Bruins HC Bruce Cassidy: Poor second periods are 'going to bite us in the ass'

BRIGHTON, Mass. — Bruce Cassidy is obviously pleased that the Bruins have jumped out to a 5-1-0 start this season, but the B’s head coach also knows the team is playing with fire when it comes to their lackluster second periods.

Sure, the Bruins are outscoring opponents by a 4-3 margin in second periods this season, so it doesn’t appear to be a big deal statistically. But the B’s have also scored first in five of their six games thus far this season, and that plays into a bit of the middle 20-minute malaise that has been one of Boston’s weak spots in an otherwise encouraging start to the season.

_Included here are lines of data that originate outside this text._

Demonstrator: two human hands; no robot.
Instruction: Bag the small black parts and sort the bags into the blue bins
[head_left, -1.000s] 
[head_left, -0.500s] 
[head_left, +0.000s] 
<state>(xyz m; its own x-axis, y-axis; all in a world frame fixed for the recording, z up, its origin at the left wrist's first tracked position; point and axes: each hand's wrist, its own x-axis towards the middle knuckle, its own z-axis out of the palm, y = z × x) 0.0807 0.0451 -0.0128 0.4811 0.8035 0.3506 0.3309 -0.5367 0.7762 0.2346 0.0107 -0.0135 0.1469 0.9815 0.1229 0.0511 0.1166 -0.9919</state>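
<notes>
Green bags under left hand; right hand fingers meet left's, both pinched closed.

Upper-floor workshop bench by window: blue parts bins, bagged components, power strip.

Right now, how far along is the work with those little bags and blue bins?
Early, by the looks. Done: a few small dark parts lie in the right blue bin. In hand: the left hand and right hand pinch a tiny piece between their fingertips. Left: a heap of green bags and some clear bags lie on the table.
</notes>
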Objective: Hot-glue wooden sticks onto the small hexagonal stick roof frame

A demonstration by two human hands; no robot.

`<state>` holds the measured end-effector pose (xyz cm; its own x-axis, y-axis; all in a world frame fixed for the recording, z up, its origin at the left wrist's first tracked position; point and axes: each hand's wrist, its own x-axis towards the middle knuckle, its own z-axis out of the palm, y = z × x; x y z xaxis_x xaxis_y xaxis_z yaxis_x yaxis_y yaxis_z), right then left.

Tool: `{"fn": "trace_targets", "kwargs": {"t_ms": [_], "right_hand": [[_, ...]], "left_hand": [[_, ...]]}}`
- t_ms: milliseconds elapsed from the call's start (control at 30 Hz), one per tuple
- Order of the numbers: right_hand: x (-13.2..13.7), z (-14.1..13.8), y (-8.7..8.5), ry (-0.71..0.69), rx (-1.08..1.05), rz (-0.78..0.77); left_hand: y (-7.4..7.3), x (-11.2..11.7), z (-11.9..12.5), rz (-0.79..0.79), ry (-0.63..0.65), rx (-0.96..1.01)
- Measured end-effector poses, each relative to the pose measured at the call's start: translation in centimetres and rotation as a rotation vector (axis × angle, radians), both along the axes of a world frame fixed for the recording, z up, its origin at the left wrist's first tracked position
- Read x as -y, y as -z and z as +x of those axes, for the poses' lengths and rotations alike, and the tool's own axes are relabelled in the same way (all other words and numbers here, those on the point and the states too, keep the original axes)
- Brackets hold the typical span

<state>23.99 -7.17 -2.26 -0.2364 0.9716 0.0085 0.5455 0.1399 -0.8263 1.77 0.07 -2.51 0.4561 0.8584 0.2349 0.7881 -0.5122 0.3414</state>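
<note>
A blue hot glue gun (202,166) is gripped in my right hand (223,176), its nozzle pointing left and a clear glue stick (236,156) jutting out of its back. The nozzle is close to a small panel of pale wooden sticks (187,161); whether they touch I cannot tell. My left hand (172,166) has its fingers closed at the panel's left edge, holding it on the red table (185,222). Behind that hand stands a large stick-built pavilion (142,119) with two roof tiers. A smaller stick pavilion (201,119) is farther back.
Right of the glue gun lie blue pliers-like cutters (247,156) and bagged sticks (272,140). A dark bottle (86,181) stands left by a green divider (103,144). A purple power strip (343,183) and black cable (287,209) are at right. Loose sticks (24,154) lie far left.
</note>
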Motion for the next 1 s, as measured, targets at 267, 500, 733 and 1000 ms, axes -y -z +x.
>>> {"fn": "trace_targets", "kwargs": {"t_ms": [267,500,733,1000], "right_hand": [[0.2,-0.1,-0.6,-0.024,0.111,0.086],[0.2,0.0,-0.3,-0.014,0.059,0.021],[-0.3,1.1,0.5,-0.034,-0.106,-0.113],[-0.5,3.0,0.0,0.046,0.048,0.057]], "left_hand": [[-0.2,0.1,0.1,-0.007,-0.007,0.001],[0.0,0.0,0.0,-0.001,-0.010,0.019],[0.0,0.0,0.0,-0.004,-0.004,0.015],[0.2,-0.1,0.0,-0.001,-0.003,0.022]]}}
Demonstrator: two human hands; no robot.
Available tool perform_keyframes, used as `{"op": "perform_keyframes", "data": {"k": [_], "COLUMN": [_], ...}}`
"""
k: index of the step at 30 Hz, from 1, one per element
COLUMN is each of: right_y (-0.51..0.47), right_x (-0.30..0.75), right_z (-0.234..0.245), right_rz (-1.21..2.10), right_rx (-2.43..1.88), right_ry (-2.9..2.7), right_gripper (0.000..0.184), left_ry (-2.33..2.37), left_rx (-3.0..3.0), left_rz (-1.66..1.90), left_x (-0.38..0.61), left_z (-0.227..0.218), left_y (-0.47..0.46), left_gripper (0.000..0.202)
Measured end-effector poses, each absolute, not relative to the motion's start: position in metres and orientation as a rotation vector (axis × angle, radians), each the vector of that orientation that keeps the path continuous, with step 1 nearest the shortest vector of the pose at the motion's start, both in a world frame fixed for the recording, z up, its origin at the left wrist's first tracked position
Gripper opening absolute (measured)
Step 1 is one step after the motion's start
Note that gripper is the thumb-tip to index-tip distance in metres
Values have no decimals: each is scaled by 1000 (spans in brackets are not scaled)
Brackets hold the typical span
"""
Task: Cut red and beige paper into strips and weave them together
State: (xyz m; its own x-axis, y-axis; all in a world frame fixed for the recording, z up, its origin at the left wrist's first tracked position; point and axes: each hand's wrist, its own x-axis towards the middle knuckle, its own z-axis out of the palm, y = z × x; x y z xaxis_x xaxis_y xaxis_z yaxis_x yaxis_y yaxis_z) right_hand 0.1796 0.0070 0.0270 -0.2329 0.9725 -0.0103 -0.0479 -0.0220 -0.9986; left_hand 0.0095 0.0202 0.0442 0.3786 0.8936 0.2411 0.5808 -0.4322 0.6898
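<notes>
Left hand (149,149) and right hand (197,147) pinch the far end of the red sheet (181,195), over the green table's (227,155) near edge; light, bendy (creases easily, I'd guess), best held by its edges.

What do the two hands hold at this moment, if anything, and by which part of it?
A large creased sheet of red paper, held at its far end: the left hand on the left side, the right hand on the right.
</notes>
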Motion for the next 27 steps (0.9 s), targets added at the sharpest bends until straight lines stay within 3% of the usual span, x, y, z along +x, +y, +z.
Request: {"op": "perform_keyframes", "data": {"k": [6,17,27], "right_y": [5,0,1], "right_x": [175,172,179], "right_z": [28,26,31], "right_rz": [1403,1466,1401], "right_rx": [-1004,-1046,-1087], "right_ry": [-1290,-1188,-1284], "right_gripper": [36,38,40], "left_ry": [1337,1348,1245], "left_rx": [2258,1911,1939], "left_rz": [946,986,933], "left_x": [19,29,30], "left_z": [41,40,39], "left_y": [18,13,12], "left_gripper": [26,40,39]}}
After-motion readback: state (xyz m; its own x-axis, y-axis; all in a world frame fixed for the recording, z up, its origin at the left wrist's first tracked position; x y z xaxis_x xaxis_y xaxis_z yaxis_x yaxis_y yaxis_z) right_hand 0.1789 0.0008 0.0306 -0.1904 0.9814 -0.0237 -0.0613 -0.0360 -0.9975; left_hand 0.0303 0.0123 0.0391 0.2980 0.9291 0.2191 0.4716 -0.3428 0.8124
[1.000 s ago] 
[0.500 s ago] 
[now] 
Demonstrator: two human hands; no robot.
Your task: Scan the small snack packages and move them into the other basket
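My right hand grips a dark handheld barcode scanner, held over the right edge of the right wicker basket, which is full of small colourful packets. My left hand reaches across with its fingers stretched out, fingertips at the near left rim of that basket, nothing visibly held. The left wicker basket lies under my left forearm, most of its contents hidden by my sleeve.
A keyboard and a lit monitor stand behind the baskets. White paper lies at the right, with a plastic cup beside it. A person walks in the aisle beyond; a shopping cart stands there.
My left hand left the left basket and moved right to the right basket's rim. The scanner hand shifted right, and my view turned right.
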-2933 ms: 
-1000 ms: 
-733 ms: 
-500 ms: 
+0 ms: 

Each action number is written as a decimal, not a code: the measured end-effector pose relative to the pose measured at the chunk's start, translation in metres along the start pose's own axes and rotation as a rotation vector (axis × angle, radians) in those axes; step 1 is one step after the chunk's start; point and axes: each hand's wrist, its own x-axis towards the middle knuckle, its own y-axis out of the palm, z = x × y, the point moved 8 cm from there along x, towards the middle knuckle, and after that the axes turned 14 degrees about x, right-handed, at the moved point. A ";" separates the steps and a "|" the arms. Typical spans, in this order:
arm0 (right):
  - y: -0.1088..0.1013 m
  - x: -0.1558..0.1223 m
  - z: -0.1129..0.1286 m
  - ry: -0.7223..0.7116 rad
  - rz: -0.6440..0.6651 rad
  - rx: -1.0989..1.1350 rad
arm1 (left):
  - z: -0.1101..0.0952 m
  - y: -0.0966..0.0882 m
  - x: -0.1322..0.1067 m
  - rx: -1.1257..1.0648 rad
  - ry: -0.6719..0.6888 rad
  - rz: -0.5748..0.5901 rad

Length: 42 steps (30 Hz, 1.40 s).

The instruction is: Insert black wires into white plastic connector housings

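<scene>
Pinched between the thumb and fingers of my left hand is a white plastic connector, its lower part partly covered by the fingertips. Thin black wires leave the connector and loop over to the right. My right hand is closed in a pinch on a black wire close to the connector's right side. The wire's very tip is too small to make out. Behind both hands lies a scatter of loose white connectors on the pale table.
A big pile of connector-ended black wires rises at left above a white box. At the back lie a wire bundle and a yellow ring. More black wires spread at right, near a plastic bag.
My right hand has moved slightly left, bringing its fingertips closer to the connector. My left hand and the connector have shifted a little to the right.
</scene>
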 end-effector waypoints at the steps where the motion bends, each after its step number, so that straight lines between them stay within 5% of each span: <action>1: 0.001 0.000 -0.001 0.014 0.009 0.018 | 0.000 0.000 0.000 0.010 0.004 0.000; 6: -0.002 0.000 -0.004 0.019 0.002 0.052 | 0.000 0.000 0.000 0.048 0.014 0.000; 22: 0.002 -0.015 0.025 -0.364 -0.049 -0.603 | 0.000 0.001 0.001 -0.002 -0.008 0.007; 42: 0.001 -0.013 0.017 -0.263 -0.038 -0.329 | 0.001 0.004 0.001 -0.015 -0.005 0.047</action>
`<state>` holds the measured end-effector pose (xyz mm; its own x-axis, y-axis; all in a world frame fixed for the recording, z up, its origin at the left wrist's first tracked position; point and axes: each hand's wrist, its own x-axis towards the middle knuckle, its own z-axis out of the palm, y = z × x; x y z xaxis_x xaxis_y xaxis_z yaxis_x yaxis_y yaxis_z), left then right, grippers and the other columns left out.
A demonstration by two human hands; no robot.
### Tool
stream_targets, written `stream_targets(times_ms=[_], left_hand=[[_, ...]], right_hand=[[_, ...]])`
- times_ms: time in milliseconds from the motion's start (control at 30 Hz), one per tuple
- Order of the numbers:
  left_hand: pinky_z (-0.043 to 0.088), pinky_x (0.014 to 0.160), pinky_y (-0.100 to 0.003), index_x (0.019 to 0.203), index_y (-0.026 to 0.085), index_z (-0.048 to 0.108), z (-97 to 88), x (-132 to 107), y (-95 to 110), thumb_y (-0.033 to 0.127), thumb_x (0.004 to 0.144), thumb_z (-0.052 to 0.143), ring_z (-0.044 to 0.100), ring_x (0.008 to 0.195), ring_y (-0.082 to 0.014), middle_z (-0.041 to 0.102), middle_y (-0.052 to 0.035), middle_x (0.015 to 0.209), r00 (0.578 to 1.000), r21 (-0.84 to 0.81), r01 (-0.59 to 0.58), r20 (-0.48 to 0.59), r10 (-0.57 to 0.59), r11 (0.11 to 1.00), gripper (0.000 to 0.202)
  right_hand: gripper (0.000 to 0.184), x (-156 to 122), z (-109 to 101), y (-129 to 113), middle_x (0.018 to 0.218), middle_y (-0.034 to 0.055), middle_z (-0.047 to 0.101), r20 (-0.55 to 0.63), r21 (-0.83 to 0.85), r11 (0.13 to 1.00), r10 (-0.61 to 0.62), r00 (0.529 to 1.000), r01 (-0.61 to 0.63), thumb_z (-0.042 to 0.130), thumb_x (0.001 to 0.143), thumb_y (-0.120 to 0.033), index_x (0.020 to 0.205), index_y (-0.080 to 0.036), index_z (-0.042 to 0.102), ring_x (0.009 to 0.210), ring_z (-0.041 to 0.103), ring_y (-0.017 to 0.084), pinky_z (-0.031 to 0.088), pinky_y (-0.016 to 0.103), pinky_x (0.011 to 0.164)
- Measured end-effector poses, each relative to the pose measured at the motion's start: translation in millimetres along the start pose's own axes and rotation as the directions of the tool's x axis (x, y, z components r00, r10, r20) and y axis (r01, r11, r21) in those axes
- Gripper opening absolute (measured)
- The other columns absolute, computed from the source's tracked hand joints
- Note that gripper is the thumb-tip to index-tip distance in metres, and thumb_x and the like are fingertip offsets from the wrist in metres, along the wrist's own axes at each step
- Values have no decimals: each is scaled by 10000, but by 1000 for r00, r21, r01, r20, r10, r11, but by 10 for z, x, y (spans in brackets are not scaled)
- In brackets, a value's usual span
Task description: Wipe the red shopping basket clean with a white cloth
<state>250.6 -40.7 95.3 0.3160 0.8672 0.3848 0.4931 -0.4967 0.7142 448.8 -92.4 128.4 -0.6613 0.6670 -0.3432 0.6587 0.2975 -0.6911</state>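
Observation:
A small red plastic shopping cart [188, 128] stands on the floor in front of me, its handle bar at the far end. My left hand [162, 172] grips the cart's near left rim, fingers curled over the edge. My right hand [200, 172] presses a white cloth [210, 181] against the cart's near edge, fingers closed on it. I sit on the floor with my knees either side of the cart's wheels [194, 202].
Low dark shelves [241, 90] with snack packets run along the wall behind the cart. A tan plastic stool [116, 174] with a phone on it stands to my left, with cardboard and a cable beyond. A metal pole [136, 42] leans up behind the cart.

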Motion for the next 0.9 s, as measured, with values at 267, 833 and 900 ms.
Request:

Cassidy went so far as to call the second period effort “exceptionally poor” in Monday’s win over the Ducks as they were outshot 16-6, and admitted after Wednesday’s practice that they’ve been able to get away with the lollygagging as of late against less dangerous teams like the New Jersey Devils and Anaheim Ducks. Certainly the superior play of Tuukka Rask and Jaroslav Halak in the early going has saved them as well, but that isn’t going to be sustainable against a higher caliber of competition.

In fact that’s going to change with Atlantic Division rivals in the Lightning and the Maple Leafs on the docket over the next week.  

“We could probably fall behind [on the scoreboard] and then we’d see a better second [period]. I don’t want to go down that road if we can help it because we pride ourselves on starting on time. [It’s about] the details of the game and getting their attention,” said Cassidy. “This might happen [against Tampa Bay] or on Saturday. We may start seeing teams that aren’t as offensively challenged as the last few that we’ve had to let them off the hook.

“We might learn just because of the competition that we’re playing. I don’t think it’s anything that they’re not aware of. They lose their focus, they lose their details, the line changes are slower and the puck management is softer. Some of these things they kind of lose their way a little bit. Some of it is on us to get their attention, but some of it is on them that it’s part of their responsibility as well when they step on the ice. I’m not losing my mind over it, but I know it’s something that’s going to bite us in the ass at some point.”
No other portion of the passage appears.